Gene variants in Japanese prostate cancer patients
A large study in Japan into possible genetic causes for prostate cancer has uncovered five new gene variants that have never been seen in previous studies in Caucasians, researchers said on Monday.
Hidewaki Nakagawa, lead author of the study, said these variants appear to be specific to Japanese men and may be used to screen for susceptibility to the disease in the future.
“We discovered five novel genetic variants which were associated with prostate cancer risk in Japanese men,” wrote Nakagawa at the RIKEN Center of Genomic Medicine in Tokyo.
“They (have not been) reported in other Caucasian studies, indicating these five could be specific to Japanese,” he wrote in reply to questions from Reuters.
The researchers screened the DNA of 4,584 Japanese prostate cancer patients and compared these with 8,801 other Japanese without the disease, and these five variants showed up consistently in the group with the disease.
They also found 19 other gene variants in the Japanese patients that were observed in previous studies involving Caucasians. But another 12 gene variants commonly found in Caucasian patients were missing in the Japanese.

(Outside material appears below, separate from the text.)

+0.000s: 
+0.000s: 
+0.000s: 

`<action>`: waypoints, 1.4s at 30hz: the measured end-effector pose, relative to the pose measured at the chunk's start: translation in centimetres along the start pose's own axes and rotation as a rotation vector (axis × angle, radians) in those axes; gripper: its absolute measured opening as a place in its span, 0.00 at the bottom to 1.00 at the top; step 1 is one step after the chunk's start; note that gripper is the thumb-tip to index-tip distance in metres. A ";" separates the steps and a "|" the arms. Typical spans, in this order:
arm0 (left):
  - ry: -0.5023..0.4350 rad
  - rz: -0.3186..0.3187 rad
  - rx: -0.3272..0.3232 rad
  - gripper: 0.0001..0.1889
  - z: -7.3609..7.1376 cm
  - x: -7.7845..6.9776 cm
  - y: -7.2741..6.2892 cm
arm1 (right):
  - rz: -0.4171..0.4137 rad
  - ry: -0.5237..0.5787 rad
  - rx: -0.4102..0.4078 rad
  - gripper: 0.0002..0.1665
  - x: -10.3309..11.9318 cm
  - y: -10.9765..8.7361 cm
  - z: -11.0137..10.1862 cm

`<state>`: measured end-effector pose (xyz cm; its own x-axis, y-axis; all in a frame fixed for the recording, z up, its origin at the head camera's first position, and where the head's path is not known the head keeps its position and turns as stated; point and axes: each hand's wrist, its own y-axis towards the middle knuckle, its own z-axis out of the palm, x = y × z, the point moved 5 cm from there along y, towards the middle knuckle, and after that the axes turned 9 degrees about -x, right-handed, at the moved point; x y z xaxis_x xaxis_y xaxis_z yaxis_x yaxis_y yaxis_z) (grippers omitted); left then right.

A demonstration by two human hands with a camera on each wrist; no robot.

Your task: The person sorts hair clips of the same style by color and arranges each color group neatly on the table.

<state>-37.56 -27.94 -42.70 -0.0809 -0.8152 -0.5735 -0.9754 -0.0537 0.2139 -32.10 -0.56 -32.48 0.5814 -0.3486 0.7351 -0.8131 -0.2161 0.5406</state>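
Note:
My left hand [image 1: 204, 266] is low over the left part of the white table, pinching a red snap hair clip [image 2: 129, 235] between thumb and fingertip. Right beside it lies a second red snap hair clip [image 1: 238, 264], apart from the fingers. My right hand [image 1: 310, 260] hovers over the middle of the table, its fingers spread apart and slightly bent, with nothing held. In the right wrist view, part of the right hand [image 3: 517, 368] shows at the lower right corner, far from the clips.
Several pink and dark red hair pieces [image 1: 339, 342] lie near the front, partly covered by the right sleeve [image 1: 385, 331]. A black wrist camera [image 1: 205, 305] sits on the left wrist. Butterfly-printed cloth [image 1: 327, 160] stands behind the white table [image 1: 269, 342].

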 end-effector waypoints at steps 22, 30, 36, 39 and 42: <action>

Their findings were published in the journal Nature Genetics.
Nakagawa said the study showed the genetic diversity among prostate cancer patients in different ethnic groups.
These genetic variants found in Japanese patients can be combined and used to screen for disease susceptibility, he said.
“A gene test by combining these multiple (genetic variants) ... might enable us to predict prostate cancer risk of a male more accurately in Japan, where the number of prostate cancer is rapidly growing recently,” he said.
Prostate cancer is a major cause of death among men in Western populations and shows an increasing incidence in Asian populations.